= Eduardo Pavlovsky =

Argentinian author and actor (1933–2015)

Eduardo Alejo Pavlovsky, often nicknamed Tato Pavlovsky, (December 10, 1933 – October 4, 2015) was an Argentine playwright, psychoanalyst, actor, and novelist. His best-known plays included El señor Galindez in 1973, La muerte de Margueritte Duras, and Potestad.

== Biography ==
Pavlovsky was born in Buenos Aires, Argentina, on December 10, 1933. He originally became a doctor, psychoanalyst and therapist. According to the Buenos Aires Herald, Pavlovsky is considered a "pioneer of psychodrama in Latin America." He simultaneously began writing plays, often focusing on social and political issues affecting Argentina during the era. His first major play, El señor Galindez, which debuted in 1973, focused on the a torturer who also holds a separate, day-to-day job while keeping his involvement in torture a secret. His other plays included Potestad, Rojos globos rojos, La muerte de Marguerite Duras, La espera trágica, La mueca, Telarañas, El cardenal, Variaciones Meyerhold, and Sólo brumas.

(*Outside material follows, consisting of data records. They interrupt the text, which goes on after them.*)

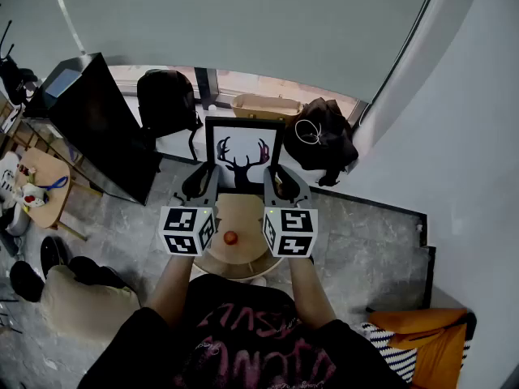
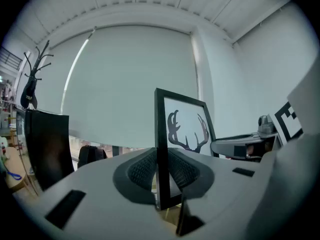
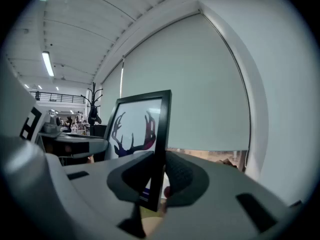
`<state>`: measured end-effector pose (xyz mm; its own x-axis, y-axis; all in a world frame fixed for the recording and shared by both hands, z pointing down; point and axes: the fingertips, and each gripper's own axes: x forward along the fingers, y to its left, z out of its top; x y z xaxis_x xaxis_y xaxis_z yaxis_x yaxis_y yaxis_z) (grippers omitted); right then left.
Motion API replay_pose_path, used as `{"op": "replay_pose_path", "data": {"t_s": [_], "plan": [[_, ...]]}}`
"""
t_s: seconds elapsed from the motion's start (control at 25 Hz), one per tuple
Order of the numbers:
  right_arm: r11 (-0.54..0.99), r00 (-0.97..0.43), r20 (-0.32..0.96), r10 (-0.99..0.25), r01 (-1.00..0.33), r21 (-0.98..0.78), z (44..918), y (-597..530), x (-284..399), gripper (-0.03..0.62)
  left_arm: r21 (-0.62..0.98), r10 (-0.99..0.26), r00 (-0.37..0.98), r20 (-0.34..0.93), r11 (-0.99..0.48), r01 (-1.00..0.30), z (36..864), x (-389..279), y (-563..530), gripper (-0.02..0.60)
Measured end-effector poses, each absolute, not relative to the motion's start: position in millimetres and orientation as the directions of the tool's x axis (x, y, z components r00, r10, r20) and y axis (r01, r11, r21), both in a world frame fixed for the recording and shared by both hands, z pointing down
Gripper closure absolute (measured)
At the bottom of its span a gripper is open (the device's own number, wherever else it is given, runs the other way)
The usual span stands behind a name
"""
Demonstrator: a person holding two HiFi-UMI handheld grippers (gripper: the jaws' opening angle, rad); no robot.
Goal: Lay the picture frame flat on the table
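Observation:
A black picture frame [image 1: 242, 154] with a deer-antler print is held upright above the small round wooden table [image 1: 246, 211]. My left gripper [image 1: 203, 186] is shut on the frame's left edge [image 2: 161, 149]. Its right edge [image 3: 161, 144] is clamped by my right gripper [image 1: 278, 185]. The print [image 2: 186, 129] faces me, and it also shows in the right gripper view as the print [image 3: 135, 126]. The frame's bottom edge is hidden behind the grippers.
A small red object [image 1: 231, 237] lies on the table near me. A black monitor [image 1: 97, 128] stands to the left, a black backpack [image 1: 166, 100] and a dark bag [image 1: 324, 140] sit on the ledge behind. A beige cushion [image 1: 81, 302] lies on the floor at left.

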<state>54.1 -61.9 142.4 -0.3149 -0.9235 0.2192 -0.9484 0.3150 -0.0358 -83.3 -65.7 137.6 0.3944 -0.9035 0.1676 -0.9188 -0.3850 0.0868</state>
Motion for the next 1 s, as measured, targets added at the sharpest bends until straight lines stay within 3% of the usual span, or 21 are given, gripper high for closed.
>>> {"op": "replay_pose_path", "data": {"t_s": [1.0], "plan": [[0.333, -0.333, 0.236, -0.913, -0.942, -0.043, 159, -71, 62, 0.511, 0.08, -0.905, 0.377, 0.196, -0.369, -0.926, 153, -75, -73, 0.509]]}}
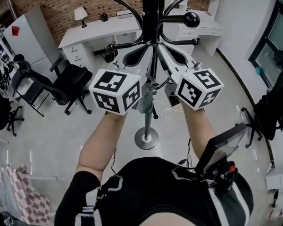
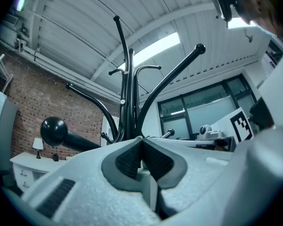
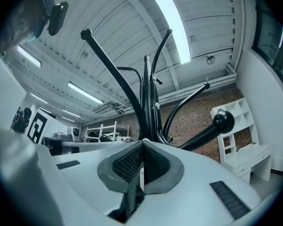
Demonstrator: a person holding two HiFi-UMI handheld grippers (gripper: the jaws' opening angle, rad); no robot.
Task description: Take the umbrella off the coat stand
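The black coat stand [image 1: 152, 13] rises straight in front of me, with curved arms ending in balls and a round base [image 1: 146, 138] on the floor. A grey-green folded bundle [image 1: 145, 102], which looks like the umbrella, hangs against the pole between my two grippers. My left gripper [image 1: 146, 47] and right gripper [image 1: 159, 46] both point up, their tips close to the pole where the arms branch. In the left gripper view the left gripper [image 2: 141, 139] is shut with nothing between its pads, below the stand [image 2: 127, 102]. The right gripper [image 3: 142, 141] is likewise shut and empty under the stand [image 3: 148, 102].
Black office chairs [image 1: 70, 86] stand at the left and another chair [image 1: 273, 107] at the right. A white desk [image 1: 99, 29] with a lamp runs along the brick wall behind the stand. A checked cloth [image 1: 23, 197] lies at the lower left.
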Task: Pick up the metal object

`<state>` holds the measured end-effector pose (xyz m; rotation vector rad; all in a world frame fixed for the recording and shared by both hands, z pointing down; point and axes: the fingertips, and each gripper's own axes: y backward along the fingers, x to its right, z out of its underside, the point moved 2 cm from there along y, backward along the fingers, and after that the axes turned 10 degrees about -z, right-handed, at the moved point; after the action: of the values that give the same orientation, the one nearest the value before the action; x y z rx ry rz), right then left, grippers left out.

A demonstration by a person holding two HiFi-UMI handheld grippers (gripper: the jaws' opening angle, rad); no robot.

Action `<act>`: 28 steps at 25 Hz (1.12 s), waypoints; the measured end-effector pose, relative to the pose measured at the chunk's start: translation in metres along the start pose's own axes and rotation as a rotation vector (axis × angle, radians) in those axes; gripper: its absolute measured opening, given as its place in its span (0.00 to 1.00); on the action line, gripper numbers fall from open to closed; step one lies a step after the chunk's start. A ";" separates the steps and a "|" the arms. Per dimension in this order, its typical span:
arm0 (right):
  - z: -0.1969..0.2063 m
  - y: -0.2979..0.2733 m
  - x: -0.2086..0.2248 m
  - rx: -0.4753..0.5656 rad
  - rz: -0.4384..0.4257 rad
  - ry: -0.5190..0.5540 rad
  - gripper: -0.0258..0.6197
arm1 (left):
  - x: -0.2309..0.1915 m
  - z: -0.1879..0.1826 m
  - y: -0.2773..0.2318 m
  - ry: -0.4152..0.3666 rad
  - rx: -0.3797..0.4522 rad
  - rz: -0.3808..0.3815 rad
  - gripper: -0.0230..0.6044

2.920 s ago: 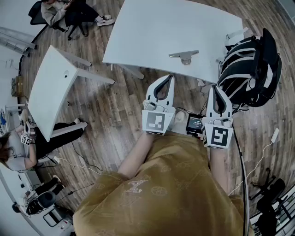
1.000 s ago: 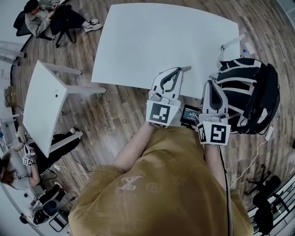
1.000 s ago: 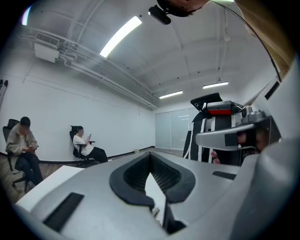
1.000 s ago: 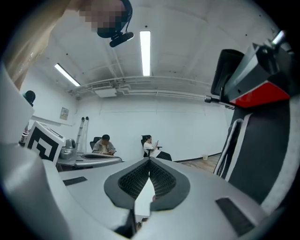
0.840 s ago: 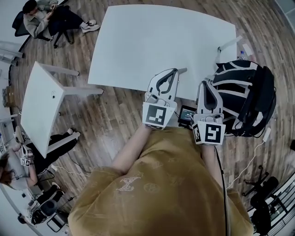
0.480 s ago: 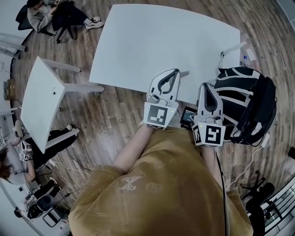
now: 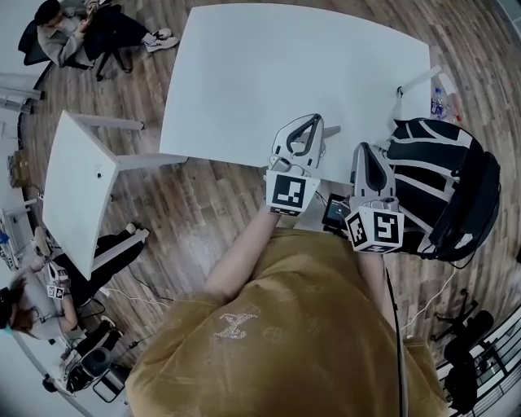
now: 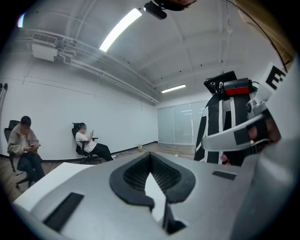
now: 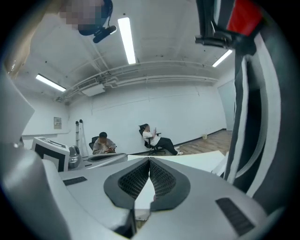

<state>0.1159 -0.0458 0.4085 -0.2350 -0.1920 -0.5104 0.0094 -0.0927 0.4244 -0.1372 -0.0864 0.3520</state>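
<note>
The metal object (image 7: 331,129) lies near the front edge of the white table (image 7: 244,73); only its grey right end shows past my left gripper's tip. In the head view my left gripper (image 7: 313,120) is over the table's front edge, its jaws together with nothing between them. My right gripper (image 7: 364,148) is to the right of it, by the table's front corner, also shut and empty. Neither gripper view shows the metal object; both look level across the room over closed jaws.
A black-and-white backpack (image 7: 444,187) sits close to the right of my right gripper. A small screen device (image 7: 335,212) is below the grippers. A second white table (image 7: 77,187) stands at the left, and a person (image 7: 57,20) sits at the far upper left. Floor is wood.
Both grippers have moved forward toward the table. The left gripper's tip now reaches over the front edge, covering most of the metal object. Both stay shut.
</note>
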 end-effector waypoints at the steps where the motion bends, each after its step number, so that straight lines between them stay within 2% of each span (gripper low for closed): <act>1: 0.008 -0.004 0.001 -0.024 -0.003 -0.035 0.05 | -0.002 0.003 -0.002 -0.001 -0.002 0.003 0.05; 9: 0.084 -0.035 0.010 -0.178 -0.011 -0.410 0.05 | -0.015 0.048 -0.012 0.015 -0.078 0.038 0.05; 13: 0.111 -0.044 0.016 -0.211 0.002 -0.579 0.05 | -0.015 0.072 -0.020 0.016 -0.120 0.058 0.05; 17: 0.139 -0.042 0.018 -0.268 0.031 -0.689 0.06 | -0.013 0.094 -0.019 0.002 -0.172 0.073 0.05; 26: 0.172 -0.047 0.012 -0.315 0.004 -0.906 0.06 | -0.011 0.116 -0.023 -0.016 -0.218 0.094 0.05; 28: 0.180 -0.047 0.008 -0.340 -0.002 -0.920 0.06 | -0.010 0.121 -0.023 -0.019 -0.228 0.097 0.05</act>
<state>0.0765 -0.0411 0.5903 -0.7971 -1.0038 -0.4033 -0.0054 -0.1032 0.5463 -0.3641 -0.1391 0.4403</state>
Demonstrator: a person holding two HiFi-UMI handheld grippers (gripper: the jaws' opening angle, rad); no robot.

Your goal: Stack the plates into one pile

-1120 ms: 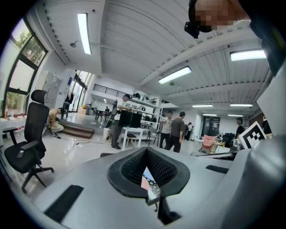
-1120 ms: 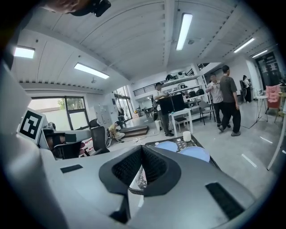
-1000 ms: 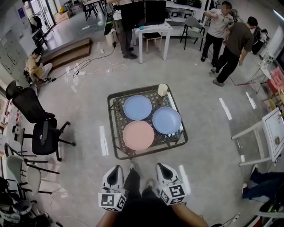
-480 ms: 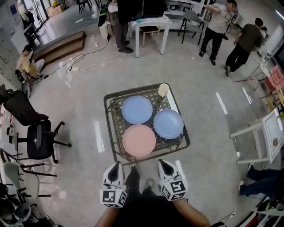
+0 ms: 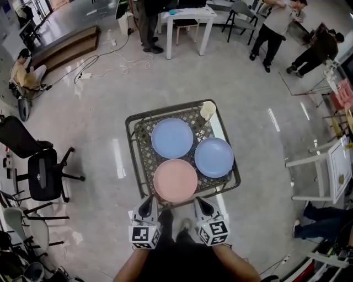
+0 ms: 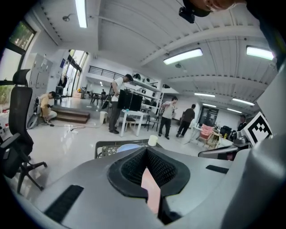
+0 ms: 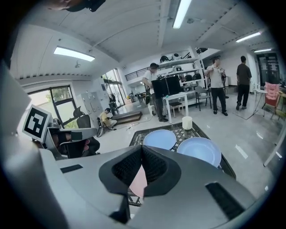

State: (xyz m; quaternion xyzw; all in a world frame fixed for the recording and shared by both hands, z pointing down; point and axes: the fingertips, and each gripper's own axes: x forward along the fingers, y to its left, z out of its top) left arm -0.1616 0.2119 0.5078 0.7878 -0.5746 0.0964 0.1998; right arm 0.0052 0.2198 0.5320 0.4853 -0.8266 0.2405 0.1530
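Note:
Three plates lie side by side on the low metal-framed table (image 5: 131,144): a blue plate (image 5: 172,137) at the back left, a second blue plate (image 5: 214,157) at the right, and a pink plate (image 5: 175,180) nearest me. My left gripper (image 5: 146,202) and right gripper (image 5: 199,201) hover just short of the table's near edge, either side of the pink plate. Both are shut and hold nothing. In the right gripper view both blue plates (image 7: 160,138) (image 7: 199,150) show past the shut jaws. The pink plate (image 6: 152,190) peeks through the left gripper's notch.
A pale cup (image 5: 207,110) stands at the table's far right corner. A black office chair (image 5: 41,173) is on the left and a white stand (image 5: 331,165) on the right. People stand near a white desk (image 5: 187,15) far behind; one person (image 5: 22,71) sits on the floor.
Both grippers have moved forward and down, from well short of the table to its near edge. The plates have not moved. The people in the background have shifted.

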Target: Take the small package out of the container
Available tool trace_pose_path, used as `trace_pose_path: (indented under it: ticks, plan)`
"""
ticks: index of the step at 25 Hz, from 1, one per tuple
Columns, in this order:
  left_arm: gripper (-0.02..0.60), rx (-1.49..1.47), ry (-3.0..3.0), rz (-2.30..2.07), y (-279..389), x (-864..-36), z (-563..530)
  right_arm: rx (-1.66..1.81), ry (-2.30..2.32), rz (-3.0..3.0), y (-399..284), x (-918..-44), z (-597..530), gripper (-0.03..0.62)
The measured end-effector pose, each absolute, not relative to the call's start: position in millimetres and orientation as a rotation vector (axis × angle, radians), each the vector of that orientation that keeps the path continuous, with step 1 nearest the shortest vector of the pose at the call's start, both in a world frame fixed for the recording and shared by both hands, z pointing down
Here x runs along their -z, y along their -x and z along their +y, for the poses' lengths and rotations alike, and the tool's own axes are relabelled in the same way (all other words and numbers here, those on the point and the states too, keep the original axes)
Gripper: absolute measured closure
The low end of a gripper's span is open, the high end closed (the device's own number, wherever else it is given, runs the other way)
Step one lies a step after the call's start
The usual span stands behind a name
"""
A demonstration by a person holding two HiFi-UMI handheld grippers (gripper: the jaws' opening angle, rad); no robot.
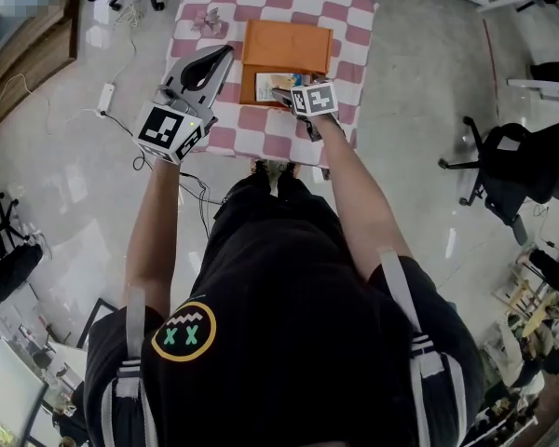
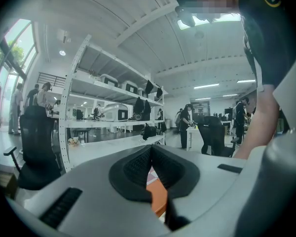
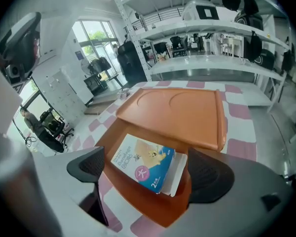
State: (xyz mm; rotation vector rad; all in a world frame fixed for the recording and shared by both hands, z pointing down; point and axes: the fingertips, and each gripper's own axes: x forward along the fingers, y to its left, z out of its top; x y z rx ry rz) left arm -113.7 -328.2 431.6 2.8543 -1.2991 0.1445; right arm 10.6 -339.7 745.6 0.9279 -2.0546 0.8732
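Note:
An orange container stands open on the pink-and-white checked table, its lid folded back. A small white-and-blue package lies inside it. My right gripper points steeply down over the box with its jaws wide on either side of the package, the pads not touching it. My left gripper is held level over the table's left part, its jaws touching with nothing between them.
A small pale crumpled thing lies at the table's far left corner. The checked table has floor all round it. Office chairs stand to the right, and a power strip with cables lies on the floor to the left.

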Motion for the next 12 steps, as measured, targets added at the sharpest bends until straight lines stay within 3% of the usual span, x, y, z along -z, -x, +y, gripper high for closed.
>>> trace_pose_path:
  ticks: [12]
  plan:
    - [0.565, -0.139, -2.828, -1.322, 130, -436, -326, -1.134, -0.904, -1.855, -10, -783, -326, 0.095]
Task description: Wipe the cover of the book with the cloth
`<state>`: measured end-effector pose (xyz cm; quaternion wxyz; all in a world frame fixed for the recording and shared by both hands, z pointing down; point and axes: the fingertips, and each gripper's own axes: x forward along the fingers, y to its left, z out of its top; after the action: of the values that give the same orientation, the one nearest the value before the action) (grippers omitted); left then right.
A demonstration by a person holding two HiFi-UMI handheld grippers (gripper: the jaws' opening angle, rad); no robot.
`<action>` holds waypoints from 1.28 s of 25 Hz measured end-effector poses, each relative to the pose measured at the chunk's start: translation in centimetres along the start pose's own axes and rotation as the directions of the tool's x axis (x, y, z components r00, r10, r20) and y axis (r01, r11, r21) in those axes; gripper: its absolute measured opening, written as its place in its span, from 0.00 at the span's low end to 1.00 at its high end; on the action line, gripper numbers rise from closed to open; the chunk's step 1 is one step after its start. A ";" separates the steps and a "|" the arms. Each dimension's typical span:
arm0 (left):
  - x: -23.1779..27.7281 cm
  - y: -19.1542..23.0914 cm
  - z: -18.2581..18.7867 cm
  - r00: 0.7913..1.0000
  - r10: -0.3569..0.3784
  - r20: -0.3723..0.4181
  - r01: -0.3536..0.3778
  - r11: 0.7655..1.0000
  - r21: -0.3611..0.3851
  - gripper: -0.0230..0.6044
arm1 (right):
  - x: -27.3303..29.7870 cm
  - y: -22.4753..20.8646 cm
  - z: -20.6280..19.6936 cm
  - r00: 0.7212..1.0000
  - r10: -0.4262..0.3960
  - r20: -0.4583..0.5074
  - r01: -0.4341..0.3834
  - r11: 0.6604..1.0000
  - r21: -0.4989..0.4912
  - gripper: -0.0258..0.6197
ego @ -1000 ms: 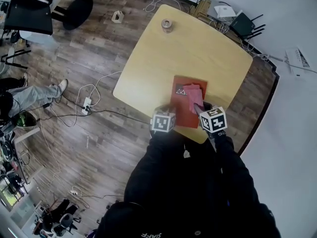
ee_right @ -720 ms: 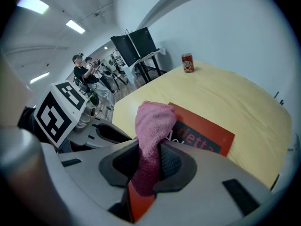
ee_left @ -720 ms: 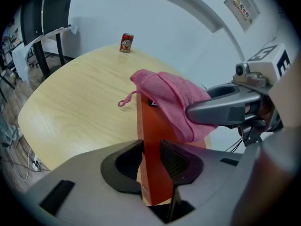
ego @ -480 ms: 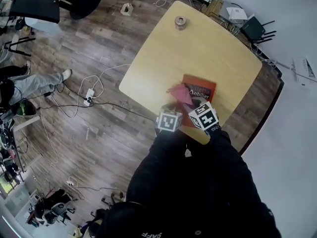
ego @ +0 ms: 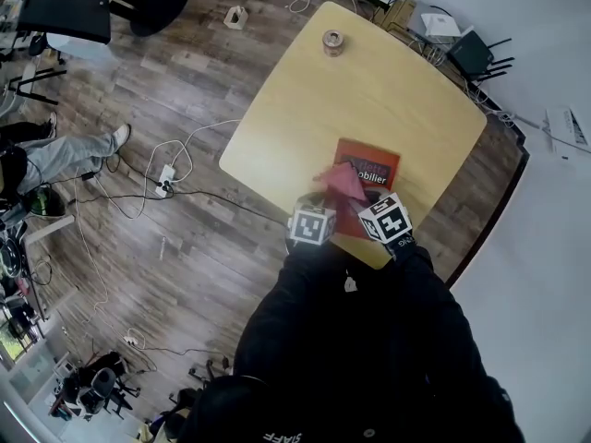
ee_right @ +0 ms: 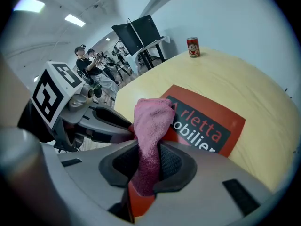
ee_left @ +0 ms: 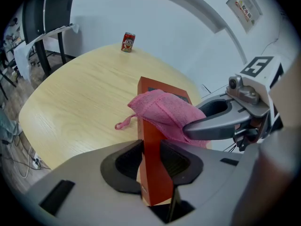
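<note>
An orange-red book (ego: 369,178) with a dark title band lies near the front edge of the wooden table (ego: 369,90). My left gripper (ego: 325,212) is shut on the book's near edge (ee_left: 153,164), which stands between its jaws. A pink cloth (ego: 342,181) rests bunched on the book's left part, over the cover (ee_right: 207,126). My right gripper (ego: 369,212) is shut on the cloth (ee_right: 148,145), whose free end (ee_left: 162,112) droops over the book's edge. The two grippers sit close side by side at the book's near end.
A red drink can (ego: 332,41) stands at the table's far corner. Cables, a power strip (ego: 166,178) and a router (ego: 471,52) lie on the wooden floor around the table. A seated person's legs (ego: 74,169) show at far left.
The cloth has slid from the book's right side across to its left, uncovering the title band. My right gripper moved left with it. The left gripper kept its hold.
</note>
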<state>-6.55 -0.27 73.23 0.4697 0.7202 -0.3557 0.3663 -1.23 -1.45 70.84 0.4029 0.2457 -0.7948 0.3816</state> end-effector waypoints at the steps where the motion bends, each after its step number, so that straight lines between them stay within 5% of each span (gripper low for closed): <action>1: -0.2 0.0 0.1 1.000 0.006 -0.004 -0.006 1.000 0.002 0.26 | -0.2 -0.3 -0.4 1.000 -0.002 0.003 0.002 1.000 0.013 0.20; 18: -0.5 -0.2 0.0 0.995 0.097 0.010 -0.097 0.995 -0.004 0.25 | -5.4 -4.9 -5.1 0.995 -0.055 0.081 0.041 0.987 0.156 0.20; 32: -2.2 -0.6 -0.5 0.984 0.121 0.131 -0.109 0.989 -0.100 0.30 | -8.8 -2.7 -3.5 0.980 -0.009 0.200 -0.017 0.992 0.126 0.20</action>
<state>-7.19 0.77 71.18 0.4553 0.6992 -0.4447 0.3257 7.13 0.53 65.96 0.3038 0.3062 -0.8058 0.4058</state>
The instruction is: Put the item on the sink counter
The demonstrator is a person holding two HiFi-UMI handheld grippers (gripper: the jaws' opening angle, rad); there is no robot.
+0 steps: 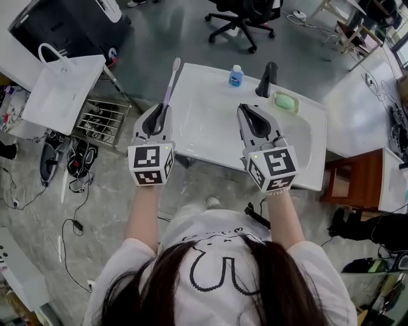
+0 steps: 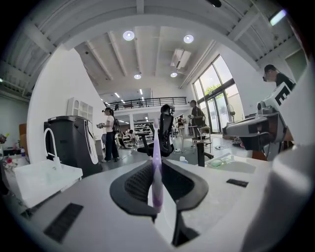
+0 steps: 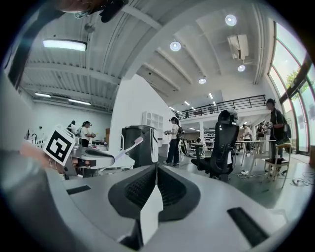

He fled Argentina during the late 1970s during the National Reorganization Process military dictatorship of Jorge Rafael Videla following a series of threats. He lived in exile in Spain until a democratic government was restored during the late 1980s.

His film credits as an actor included Tangos, the Exile of Gardel in 1986 and The Cloud in 1998, both of which were directed by Fernando Solanas. Pavlovsky also published a novel, "Sentido contrario," in 1997.

Eduardo Pavlovsky died in Buenos Aires on October 4, 2015, at age 81.

His son Federico is an Argentine psychiatrist and journalist.